**YOUR GOAL**:
The entries below contain a stretch that opens with the line containing "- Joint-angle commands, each" and closes with the line containing "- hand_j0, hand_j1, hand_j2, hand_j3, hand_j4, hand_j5"; set down that stretch exactly, both ends included, and nothing else.

**DATASET EXCERPTS**:
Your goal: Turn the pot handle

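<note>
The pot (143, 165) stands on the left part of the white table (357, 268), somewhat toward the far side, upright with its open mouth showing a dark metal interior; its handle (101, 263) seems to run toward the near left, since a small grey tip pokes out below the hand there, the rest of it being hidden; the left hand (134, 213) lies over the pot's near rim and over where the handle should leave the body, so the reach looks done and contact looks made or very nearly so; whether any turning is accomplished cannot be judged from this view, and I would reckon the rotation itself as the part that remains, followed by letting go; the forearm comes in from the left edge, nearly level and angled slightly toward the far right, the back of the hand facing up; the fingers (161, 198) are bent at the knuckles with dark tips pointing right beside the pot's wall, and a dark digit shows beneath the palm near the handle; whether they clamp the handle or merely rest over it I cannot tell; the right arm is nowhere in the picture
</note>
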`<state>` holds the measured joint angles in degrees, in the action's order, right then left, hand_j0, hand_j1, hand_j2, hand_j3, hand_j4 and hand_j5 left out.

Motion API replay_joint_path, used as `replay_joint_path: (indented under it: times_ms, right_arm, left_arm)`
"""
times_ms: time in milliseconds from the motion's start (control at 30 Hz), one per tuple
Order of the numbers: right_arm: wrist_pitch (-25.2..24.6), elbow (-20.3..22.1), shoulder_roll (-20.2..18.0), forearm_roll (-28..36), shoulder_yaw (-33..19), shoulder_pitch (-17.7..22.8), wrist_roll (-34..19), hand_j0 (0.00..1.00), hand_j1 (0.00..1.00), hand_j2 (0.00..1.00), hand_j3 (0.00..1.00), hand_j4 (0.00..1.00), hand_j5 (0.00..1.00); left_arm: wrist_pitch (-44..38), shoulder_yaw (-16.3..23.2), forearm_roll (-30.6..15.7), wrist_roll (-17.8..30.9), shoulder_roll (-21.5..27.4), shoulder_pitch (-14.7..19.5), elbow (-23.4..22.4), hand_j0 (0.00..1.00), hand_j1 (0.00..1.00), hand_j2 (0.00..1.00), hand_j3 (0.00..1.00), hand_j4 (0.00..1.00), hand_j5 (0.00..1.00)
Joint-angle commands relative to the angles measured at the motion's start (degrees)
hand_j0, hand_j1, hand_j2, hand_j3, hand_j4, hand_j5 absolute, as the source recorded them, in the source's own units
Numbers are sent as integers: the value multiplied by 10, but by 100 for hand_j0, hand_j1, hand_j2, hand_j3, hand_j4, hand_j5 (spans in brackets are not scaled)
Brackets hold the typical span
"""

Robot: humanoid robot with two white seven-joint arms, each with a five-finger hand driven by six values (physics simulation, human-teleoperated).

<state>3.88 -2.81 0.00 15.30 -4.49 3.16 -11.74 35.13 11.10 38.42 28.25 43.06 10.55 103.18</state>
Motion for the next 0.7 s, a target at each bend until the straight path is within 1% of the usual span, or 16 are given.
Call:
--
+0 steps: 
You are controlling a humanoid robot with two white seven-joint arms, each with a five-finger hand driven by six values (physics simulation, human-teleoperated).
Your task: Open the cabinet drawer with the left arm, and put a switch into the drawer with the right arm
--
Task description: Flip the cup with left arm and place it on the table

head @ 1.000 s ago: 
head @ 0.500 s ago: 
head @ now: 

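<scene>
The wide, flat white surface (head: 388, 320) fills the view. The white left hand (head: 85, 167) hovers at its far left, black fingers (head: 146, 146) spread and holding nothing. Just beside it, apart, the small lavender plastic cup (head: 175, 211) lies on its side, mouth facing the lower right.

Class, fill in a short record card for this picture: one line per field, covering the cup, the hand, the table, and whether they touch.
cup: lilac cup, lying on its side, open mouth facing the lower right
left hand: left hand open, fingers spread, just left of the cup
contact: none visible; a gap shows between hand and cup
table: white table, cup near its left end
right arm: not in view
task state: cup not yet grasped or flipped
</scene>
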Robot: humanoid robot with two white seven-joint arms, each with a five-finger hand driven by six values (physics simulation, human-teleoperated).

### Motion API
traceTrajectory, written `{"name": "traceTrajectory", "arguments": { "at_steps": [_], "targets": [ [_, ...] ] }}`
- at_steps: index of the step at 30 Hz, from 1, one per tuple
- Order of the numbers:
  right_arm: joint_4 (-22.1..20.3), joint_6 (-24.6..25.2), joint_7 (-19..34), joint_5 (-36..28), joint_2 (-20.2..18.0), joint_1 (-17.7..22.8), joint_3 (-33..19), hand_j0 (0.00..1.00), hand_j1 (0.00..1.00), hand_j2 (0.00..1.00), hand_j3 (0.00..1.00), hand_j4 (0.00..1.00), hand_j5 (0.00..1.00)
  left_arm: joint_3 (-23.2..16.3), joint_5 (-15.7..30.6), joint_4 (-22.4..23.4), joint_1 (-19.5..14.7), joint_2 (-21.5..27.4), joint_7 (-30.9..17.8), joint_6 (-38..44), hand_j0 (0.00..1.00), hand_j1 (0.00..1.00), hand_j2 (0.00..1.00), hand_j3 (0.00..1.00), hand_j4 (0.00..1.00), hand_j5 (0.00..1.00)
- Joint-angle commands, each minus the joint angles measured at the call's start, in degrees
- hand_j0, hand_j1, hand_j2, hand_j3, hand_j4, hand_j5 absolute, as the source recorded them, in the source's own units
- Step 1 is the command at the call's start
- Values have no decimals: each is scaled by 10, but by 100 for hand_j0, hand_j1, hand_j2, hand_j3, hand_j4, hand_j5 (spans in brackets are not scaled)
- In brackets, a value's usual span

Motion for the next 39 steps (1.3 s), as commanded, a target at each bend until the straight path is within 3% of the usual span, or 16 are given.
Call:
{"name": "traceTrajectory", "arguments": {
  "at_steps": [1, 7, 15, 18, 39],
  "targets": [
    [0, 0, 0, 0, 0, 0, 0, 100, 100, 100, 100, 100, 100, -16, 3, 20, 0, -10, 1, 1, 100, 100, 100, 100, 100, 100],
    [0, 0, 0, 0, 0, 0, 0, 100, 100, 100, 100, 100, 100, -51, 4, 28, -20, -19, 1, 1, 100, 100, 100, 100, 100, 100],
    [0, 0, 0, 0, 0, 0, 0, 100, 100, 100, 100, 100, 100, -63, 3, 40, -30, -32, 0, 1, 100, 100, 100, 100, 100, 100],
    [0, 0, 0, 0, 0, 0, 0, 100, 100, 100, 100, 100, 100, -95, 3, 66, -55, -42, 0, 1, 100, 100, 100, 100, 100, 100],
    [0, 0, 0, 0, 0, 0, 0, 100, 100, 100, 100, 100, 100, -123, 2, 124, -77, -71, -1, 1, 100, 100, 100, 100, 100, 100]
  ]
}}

**EXPECTED OUTPUT**:
- Joint-angle commands, each minus the joint angles measured at the call's start, in degrees
- hand_j0, hand_j1, hand_j2, hand_j3, hand_j4, hand_j5 absolute, as the source recorded them, in the source's own units

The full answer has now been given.